Powell Smead & Knox, Lawrence E. Wilson and J. F. Quillin, for appellee.

MEHAFFY J. SMITH, MCHANEY and BUTLER, JJ., dissent.

OPINION

MEHAFFY, J.

On June 1, 1923, the appellant, Metropolitan Life Insurance Company, issued and delivered to the International Paper Company of New York, in said State, its group policy No. 1864G, insuring and agreeing to insure the lives of certain employees of the said International Paper Company.
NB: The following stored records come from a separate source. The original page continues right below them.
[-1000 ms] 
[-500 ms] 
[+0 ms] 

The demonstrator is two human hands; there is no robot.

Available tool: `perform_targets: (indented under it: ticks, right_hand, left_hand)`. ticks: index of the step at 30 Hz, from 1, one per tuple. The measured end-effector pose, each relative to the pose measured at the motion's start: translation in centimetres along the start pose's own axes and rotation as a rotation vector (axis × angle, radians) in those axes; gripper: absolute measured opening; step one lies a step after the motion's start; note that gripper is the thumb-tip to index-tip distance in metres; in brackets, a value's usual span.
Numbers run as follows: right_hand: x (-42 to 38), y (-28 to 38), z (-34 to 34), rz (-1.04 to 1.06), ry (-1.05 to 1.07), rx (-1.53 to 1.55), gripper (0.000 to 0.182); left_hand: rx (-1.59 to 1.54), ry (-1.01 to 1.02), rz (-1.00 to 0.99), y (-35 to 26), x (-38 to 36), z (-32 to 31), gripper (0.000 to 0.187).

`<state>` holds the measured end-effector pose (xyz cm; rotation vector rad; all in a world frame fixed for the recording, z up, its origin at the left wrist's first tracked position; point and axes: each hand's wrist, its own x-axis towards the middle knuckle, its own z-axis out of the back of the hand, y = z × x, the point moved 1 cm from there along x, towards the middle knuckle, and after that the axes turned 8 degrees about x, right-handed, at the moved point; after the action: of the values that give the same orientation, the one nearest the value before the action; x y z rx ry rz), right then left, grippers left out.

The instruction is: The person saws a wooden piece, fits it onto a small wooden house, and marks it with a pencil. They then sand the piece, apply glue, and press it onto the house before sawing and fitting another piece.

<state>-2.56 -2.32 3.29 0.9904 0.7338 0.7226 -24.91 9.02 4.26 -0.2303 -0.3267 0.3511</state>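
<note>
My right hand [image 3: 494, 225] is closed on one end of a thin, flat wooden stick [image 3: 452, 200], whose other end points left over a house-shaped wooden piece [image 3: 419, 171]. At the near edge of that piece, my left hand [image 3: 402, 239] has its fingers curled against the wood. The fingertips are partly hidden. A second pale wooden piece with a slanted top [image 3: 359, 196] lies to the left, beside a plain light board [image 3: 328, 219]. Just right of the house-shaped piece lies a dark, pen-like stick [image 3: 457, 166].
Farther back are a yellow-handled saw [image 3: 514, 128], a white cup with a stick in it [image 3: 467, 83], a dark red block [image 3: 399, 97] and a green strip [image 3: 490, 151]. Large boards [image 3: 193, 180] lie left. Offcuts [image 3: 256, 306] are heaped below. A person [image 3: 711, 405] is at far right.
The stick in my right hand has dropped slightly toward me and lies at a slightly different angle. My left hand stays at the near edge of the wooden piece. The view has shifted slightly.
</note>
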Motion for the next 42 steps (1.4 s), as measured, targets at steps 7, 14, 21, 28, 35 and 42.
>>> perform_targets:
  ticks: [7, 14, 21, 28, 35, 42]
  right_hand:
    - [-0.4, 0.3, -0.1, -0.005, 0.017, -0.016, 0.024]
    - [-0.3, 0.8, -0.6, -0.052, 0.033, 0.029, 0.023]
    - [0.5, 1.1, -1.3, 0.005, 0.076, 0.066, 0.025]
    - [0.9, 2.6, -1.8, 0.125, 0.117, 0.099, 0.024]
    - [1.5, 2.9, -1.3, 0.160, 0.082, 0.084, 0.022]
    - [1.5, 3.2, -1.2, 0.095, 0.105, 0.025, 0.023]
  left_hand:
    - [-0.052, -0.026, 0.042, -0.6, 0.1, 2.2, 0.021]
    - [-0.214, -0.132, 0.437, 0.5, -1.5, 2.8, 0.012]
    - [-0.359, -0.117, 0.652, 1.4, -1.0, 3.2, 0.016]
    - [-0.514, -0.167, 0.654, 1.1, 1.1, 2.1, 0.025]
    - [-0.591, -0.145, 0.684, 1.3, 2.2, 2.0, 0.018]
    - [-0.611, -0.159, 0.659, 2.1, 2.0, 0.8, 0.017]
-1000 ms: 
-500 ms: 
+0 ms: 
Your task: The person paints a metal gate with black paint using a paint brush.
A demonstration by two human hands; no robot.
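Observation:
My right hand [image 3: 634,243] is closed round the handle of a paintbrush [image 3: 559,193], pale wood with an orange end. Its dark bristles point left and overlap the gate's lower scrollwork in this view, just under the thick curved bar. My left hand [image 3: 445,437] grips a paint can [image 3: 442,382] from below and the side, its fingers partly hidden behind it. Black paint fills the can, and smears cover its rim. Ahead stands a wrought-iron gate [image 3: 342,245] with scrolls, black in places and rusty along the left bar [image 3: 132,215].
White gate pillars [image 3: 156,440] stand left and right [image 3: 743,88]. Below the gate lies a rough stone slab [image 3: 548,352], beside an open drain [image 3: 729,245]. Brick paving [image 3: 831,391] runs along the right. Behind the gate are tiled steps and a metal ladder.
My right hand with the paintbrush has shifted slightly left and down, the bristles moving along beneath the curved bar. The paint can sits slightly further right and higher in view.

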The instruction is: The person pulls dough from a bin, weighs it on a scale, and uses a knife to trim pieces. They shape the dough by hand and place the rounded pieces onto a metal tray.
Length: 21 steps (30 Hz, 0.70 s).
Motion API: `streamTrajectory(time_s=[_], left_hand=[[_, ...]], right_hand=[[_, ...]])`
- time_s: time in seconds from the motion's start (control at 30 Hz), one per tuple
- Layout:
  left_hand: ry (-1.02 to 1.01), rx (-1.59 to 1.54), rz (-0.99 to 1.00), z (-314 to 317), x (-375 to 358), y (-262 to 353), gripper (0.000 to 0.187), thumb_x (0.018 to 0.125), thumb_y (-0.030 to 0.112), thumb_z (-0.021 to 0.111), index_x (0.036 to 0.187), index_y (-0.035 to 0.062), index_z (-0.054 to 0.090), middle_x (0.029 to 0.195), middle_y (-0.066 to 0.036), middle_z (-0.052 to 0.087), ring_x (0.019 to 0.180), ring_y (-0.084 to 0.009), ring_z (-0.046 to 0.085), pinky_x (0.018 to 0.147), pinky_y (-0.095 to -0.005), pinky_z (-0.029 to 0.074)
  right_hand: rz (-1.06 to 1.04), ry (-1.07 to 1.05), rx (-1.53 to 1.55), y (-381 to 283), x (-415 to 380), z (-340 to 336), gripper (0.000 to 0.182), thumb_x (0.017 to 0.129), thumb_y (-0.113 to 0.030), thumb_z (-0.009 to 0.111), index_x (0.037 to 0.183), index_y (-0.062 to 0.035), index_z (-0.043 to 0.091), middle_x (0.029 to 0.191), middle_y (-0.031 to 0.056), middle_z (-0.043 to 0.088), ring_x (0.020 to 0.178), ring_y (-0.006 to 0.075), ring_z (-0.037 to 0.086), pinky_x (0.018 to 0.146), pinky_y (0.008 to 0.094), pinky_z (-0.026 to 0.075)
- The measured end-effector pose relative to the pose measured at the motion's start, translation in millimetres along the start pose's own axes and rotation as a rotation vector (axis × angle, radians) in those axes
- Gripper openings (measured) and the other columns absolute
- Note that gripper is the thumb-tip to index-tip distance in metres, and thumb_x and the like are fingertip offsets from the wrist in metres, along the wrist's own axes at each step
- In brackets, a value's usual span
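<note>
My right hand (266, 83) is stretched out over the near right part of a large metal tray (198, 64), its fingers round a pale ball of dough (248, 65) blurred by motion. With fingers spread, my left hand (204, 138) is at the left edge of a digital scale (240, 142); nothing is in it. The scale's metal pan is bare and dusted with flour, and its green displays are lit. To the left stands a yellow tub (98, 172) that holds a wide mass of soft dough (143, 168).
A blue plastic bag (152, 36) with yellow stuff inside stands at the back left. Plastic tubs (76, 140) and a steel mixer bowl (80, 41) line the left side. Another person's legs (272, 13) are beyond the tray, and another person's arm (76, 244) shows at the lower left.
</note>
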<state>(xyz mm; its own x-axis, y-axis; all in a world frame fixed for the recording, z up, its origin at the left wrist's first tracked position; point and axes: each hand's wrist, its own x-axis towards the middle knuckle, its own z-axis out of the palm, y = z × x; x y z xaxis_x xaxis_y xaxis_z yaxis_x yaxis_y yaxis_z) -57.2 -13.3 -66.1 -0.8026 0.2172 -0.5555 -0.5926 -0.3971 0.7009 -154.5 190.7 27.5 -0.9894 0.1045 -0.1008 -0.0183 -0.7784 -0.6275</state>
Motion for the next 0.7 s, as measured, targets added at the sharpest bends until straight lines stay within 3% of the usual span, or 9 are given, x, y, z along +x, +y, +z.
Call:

The employees of the Southern Kraft Corporation were eligible for insurance under the group policy.

On December 1, 1928, appellant, Metropolitan Life Insurance Company, executed a certificate, No. 15,881, and delivered same to the International Paper Company to be by it delivered to the appellee, Curtis Harper, this certificate evidencing that the said Curtis Harper was then insured under the group policy above mentioned.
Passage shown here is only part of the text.